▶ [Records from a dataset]
Content starts

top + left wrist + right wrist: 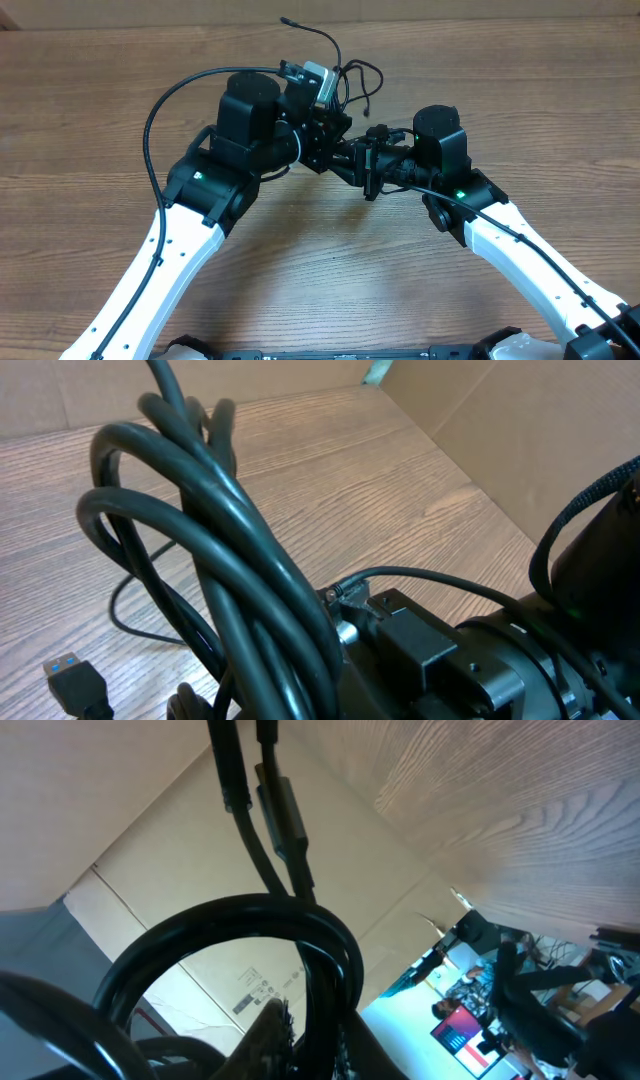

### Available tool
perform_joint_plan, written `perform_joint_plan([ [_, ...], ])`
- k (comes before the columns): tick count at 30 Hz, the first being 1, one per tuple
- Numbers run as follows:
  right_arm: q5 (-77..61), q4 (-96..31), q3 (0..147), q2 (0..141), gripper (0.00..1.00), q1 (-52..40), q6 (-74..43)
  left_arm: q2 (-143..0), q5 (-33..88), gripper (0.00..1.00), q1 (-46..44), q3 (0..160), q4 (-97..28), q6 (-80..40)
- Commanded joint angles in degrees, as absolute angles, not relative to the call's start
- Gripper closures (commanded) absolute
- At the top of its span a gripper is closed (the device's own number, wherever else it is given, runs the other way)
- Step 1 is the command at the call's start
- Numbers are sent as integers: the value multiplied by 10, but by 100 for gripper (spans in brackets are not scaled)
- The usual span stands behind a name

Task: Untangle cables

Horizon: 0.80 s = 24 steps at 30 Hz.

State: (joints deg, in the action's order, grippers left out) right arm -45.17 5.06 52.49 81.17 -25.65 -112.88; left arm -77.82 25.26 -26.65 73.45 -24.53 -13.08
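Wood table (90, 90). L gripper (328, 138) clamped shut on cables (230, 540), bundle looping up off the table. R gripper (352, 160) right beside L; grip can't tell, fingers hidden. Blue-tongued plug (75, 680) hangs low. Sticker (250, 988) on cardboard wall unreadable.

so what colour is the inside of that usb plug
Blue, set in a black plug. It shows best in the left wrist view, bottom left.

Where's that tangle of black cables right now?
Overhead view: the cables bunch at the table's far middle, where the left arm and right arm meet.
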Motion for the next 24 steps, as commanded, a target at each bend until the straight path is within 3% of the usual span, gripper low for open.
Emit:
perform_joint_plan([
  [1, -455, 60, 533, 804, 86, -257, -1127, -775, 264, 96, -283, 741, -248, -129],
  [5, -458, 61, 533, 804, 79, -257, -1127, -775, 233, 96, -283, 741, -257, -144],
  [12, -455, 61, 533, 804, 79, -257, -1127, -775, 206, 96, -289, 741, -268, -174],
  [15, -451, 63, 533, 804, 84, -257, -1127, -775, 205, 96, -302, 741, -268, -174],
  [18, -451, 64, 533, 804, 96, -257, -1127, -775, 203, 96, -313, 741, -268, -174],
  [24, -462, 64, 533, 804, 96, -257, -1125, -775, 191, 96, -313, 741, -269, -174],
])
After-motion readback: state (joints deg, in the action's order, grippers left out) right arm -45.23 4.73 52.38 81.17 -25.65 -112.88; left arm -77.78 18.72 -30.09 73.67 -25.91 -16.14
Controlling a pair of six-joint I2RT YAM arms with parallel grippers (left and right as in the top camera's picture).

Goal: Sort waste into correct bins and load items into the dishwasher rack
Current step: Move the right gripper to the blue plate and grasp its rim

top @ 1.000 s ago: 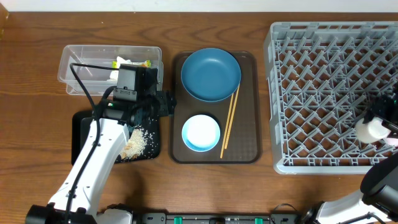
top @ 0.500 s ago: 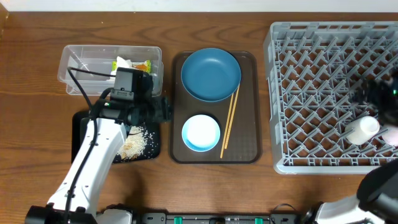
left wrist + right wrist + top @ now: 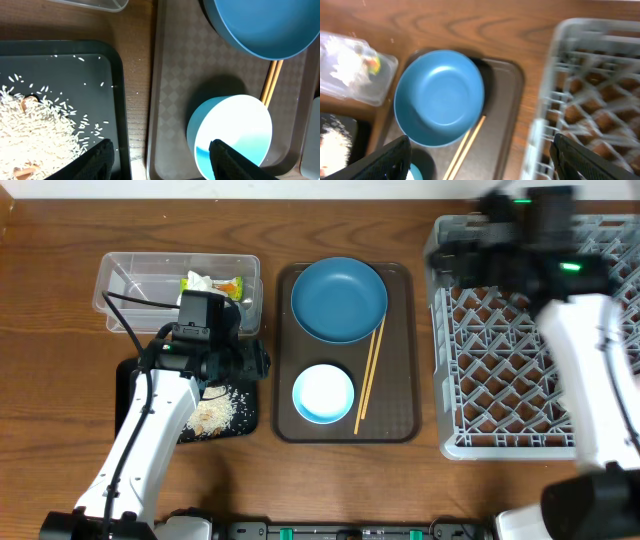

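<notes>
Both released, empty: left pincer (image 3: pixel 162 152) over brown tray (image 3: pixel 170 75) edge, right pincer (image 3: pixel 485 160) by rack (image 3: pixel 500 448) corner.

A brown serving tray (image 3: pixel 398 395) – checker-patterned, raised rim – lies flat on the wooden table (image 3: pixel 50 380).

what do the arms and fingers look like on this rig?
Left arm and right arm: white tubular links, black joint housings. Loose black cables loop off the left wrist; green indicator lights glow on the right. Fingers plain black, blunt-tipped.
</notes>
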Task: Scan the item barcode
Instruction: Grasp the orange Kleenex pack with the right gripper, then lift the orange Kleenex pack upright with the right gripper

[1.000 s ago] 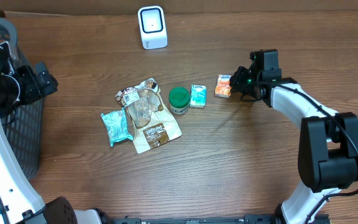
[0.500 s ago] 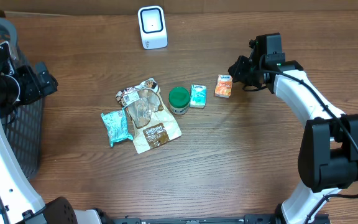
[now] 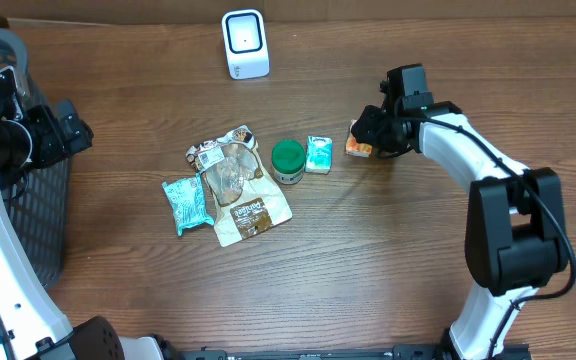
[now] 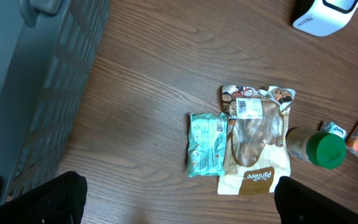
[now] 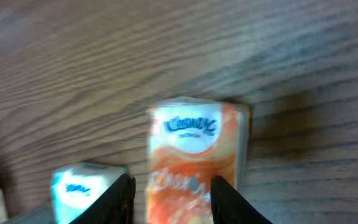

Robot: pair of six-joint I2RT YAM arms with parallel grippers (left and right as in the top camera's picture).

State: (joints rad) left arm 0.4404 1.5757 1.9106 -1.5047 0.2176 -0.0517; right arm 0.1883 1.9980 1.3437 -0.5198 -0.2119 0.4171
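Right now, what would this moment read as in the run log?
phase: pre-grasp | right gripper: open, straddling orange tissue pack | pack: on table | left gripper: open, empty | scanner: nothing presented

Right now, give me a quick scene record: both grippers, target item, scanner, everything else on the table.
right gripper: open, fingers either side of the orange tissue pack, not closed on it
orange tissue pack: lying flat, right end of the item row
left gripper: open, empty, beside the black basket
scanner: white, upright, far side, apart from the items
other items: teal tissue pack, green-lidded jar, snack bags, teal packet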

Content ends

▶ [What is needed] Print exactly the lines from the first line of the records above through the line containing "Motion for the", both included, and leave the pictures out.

▶ [Response for this exercise]
top + left wrist + right wrist: 

### Available tool
perform_joint_plan, written `perform_joint_plan([ [_, ...], ])`
- k (comes before the columns): tick count at 30 Hz, the first being 1, one per tuple
- Numbers run as follows:
  right_arm: q5 (-77..61), q4 (-96..31), q3 (0..147), q2 (0..141), gripper (0.00..1.00), q1 (-52..40), q6 (-74..43)
  left_arm: q2 (-143..0), q5 (-33..88), gripper (0.00..1.00), q1 (-46..44), q3 (0..160), q4 (-97..28), q6 (-80..40)
- Commanded joint angles in degrees, as absolute angles, not relative to the call's start
- Gripper closures (commanded) absolute
- At the top of its span a gripper is closed (the device's own number, wherever else it is given, runs the other way)
- Step 1 is the command at the call's start
- Numbers are sent as integers: the value multiplied by 10, but by 100 for gripper (spans in brackets are not scaled)
- The usual span stands behind a name

Task: Untangle cables

Horizon: 0.80 s = 24 steps at 30 Hz.

State: (joints deg, in the action's order, grippers left out) right arm -45.17 5.06 52.49 81.17 -25.65 -112.88; left arm -77.82 25.26 -26.65 73.45 -24.53 -13.08
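Wood table (90, 90). L gripper (328, 138) clamped shut on cables (230, 540), bundle looping up off the table. R gripper (352, 160) right beside L; grip can't tell, fingers hidden. Blue-tongued plug (75, 680) hangs low. Sticker (250, 988) on cardboard wall unreadable.

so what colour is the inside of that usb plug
Blue, set in a black plug. It shows best in the left wrist view, bottom left.

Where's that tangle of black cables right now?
Overhead view: the cables bunch at the table's far middle, where the left arm and right arm meet.
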Motion for the next 24 steps, as commanded, a target at each bend until the straight path is within 3% of the usual span, gripper low for open.

The exercise was worked through completely.